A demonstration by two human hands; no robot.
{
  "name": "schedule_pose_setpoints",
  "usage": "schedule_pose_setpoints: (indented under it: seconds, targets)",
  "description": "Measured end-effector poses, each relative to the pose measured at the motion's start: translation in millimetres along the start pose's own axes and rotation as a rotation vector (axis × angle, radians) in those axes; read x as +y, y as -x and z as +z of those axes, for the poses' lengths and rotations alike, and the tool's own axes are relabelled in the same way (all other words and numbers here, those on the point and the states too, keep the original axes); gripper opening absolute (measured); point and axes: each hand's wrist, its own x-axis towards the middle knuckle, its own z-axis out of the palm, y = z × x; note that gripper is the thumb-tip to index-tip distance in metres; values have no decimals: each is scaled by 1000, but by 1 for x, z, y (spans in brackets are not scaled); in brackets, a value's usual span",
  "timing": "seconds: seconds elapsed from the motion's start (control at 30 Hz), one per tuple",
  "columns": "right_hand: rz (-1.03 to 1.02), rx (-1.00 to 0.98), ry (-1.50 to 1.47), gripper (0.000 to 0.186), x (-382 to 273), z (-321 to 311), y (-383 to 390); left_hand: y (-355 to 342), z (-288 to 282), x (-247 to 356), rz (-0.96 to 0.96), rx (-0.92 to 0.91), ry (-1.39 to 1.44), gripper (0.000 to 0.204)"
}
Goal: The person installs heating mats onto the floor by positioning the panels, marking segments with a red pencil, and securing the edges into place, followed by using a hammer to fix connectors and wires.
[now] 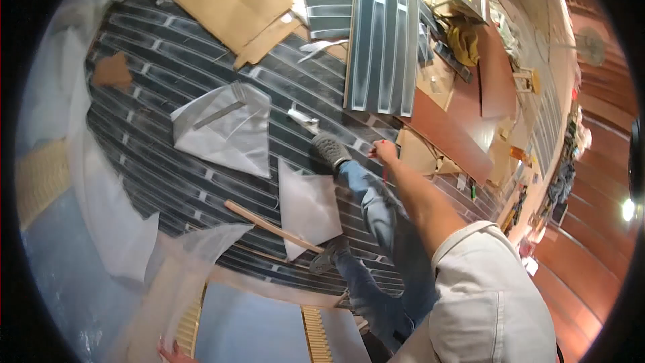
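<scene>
The big dark floor mat (168, 87) with pale stripes is the landmark here; it lies flat on the floor and fills the middle of the view.

At the lower left, just off the near edge of the mat, only the fingertips of the left hand (173, 351) peek in. They sit by crinkly clear plastic sheeting (114, 228) that runs along the left side of the mat. You cannot tell if this grip is apart or together.

On the mat, left of its middle, lies a white folded sheet (225, 128) with a thin grey strip on top. Nearer to the person on the mat lies a long wooden stick (269, 226), tilted, and it crosses under a second white sheet (308, 208).

At the far edge of the mat lies flat brown cardboard (222, 0). Beside it, a loose striped panel (384, 33) lies over the far right part of the mat.

Two grey shoes (330, 150) and blue jeans rest on the right part of the mat.

Over the right edge of the mat, the right hand (385, 152) reaches out. Its fingers are together around a small red thing (384, 173), too small to tell what it is. Past that edge lies bare reddish-brown floor (470, 114).
</scene>
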Motion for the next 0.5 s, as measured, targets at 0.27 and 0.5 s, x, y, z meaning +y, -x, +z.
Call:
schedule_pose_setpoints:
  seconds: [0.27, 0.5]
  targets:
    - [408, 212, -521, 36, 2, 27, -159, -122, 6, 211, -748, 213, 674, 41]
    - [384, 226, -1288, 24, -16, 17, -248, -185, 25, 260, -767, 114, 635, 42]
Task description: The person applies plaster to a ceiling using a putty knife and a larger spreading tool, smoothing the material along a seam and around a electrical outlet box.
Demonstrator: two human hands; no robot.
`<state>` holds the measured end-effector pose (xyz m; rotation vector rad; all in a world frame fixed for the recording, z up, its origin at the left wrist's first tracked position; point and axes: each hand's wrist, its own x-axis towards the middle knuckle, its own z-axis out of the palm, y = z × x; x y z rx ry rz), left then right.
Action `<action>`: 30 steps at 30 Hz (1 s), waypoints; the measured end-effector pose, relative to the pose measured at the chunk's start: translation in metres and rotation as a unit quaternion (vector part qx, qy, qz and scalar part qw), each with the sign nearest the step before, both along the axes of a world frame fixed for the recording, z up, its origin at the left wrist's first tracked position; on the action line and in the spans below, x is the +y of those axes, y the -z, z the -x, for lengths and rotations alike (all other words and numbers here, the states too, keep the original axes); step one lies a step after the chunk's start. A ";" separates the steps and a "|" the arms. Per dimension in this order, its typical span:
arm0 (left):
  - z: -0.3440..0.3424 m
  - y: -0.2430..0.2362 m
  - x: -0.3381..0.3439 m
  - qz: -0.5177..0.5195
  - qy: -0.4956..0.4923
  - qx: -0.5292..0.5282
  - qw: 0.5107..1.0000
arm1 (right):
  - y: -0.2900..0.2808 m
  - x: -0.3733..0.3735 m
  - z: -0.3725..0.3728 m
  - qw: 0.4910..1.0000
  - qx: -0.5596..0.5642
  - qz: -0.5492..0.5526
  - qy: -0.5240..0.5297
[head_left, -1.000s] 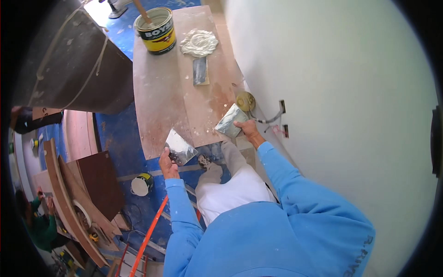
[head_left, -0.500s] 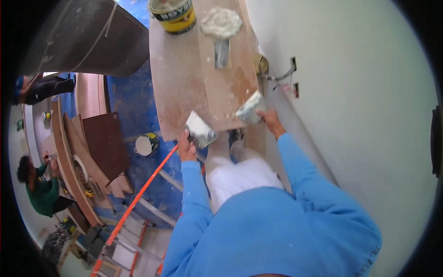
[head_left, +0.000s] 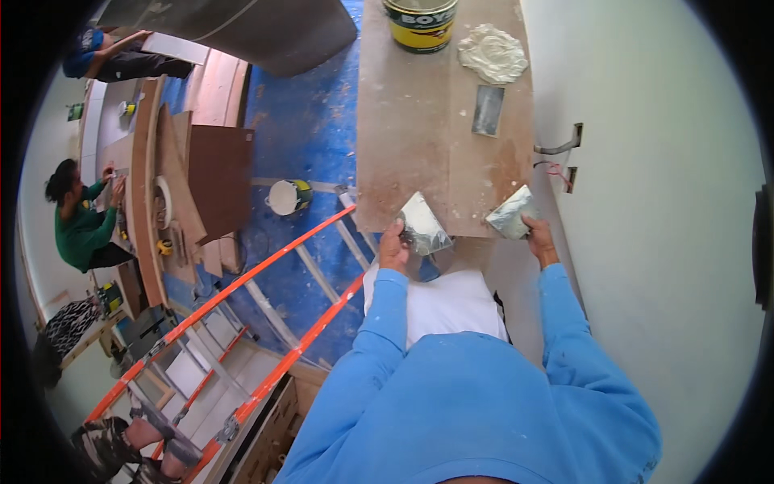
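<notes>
Head view: two flat blades in hand at the near end of the desk.
Left hand grips the left blade, fingers pinching its left edge; blade smeared pale, lying across the desk's near edge as seen from above. Right hand pinches the right blade at its lower right, thumb on the upper face, other fingers mostly hidden beneath; blade near the desk's right corner. Blades well apart; contact with desk cannot be told. On the desk: a third blade, flat, a mound of white paste just beyond it, and a yellow-and-black can left of the paste. Orange-railed ladder stands to the left.
</notes>
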<state>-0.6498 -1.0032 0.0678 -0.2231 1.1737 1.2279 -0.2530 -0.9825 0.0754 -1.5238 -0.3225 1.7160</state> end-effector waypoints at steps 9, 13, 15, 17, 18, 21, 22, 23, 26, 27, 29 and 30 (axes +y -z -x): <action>0.053 -0.068 -0.014 0.063 0.281 0.058 0.956 | -0.020 -0.008 0.009 0.994 -0.016 -0.071 0.086; 0.094 -0.125 0.039 -0.070 0.345 0.093 0.931 | -0.013 -0.017 0.026 0.989 -0.042 -0.085 0.118; 0.129 -0.133 0.076 -0.059 0.392 0.054 0.917 | 0.005 -0.025 0.036 0.981 -0.091 -0.069 0.157; 0.158 -0.122 0.117 -0.087 0.396 0.005 0.914 | -0.003 -0.031 0.044 0.960 -0.141 -0.063 0.233; 0.165 -0.120 0.142 -0.106 0.400 -0.003 0.910 | -0.013 -0.024 0.058 0.939 -0.162 -0.072 0.294; 0.207 -0.103 0.223 -0.098 0.450 0.026 0.887 | -0.034 -0.028 0.087 0.866 -0.203 -0.036 0.455; 0.233 -0.090 0.248 -0.116 0.470 0.053 0.873 | -0.041 -0.035 0.113 0.837 -0.206 -0.010 0.507; 0.240 -0.086 0.267 -0.119 0.450 0.077 0.882 | -0.063 -0.026 0.141 0.802 -0.196 -0.034 0.564; 0.284 -0.081 0.333 -0.128 0.450 0.004 0.884 | -0.086 -0.037 0.242 0.714 -0.085 -0.064 0.692; 0.281 -0.095 0.350 -0.131 0.468 0.006 0.874 | -0.077 -0.043 0.268 0.672 -0.047 -0.020 0.739; 0.289 -0.078 0.382 -0.109 0.494 -0.036 0.862 | -0.085 -0.033 0.323 0.633 -0.017 -0.070 0.771; 0.283 -0.081 0.388 -0.065 0.474 -0.050 0.877 | -0.088 -0.023 0.339 0.633 -0.010 -0.071 0.771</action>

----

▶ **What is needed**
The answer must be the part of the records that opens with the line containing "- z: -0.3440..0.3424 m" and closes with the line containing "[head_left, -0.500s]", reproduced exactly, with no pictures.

▶ **Result of the task**
  - z: -0.3440..0.3424 m
  - y: -0.2430..0.2362 m
  - x: -0.3381..0.3439 m
  - qz: -0.5177..0.5195
  - qy: -0.4956..0.4923
  - qx: -0.5292..0.5282
  - qw: 0.5107..1.0000
arm1 (right):
  - y: -0.2900..0.2808 m
  - x: -0.3733..0.3735 m
  - z: -0.3725..0.3728 m
  - qw: 0.4910..1.0000
  - qx: -0.5596..0.5642
  - qz: -0.5492..0.5526
  - qy: -0.5240..0.5297
[head_left, -1.000s] 
[head_left, -0.500s] 

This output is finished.